Work item:
Tally the lines in the listing below that contain the string "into", and state only the total.

Content starts

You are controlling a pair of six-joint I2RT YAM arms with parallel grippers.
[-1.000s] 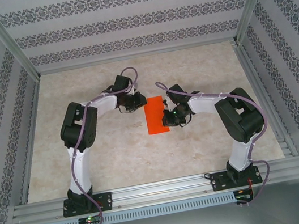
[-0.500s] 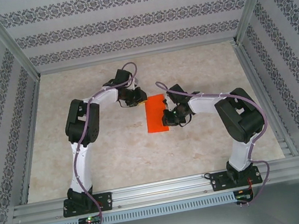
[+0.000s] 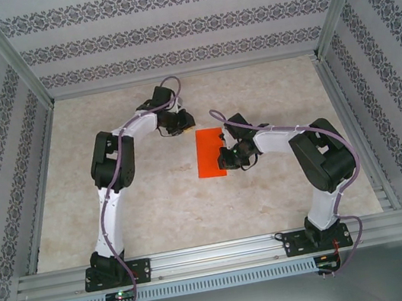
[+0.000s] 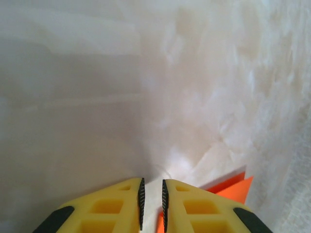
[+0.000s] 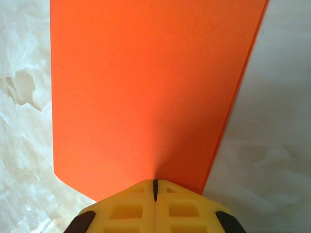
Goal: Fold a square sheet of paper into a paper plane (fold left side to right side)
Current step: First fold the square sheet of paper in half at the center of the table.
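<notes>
Top external shows your left tool point(image 3: 178, 124) has backed away to the far left of the square sheet of paper point(image 3: 209, 153), fingers barely apart and empty. Your right tool point(image 3: 227, 158), closed tight, pins the sheet mid-counter point(image 3: 156, 204). The left-to-right fold looks done.

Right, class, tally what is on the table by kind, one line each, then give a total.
Paper: 1
Grippers: 2, left gripper and right gripper
Total: 3
</notes>
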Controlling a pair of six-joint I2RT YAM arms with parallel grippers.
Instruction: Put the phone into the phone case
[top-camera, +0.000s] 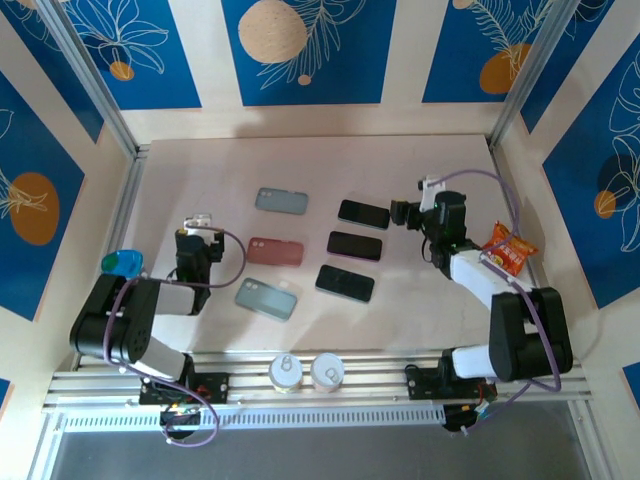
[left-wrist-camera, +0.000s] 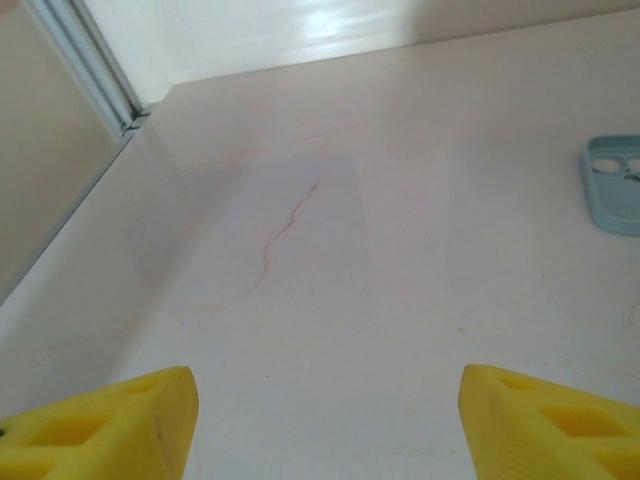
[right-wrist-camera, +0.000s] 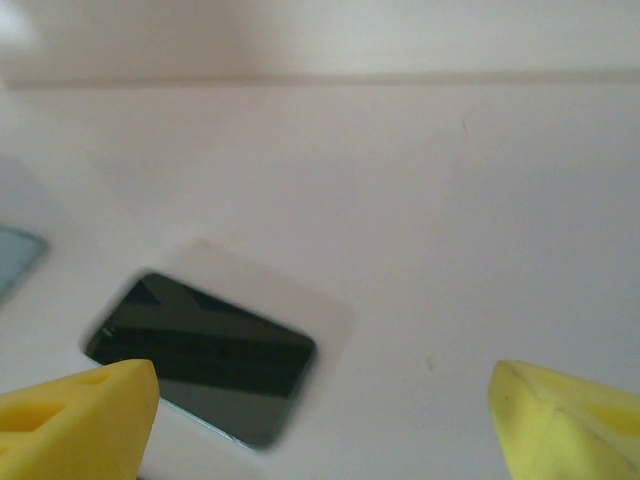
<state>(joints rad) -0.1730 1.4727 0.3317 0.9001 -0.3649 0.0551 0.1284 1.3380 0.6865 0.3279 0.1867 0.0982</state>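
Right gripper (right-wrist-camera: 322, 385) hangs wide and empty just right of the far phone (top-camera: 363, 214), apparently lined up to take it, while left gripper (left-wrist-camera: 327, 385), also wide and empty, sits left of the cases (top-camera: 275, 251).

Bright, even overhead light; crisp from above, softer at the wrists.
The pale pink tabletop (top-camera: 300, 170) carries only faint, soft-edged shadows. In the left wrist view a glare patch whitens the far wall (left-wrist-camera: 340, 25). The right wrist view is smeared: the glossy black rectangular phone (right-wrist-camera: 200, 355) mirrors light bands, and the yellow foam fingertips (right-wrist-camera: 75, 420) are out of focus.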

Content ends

Expected answer:
2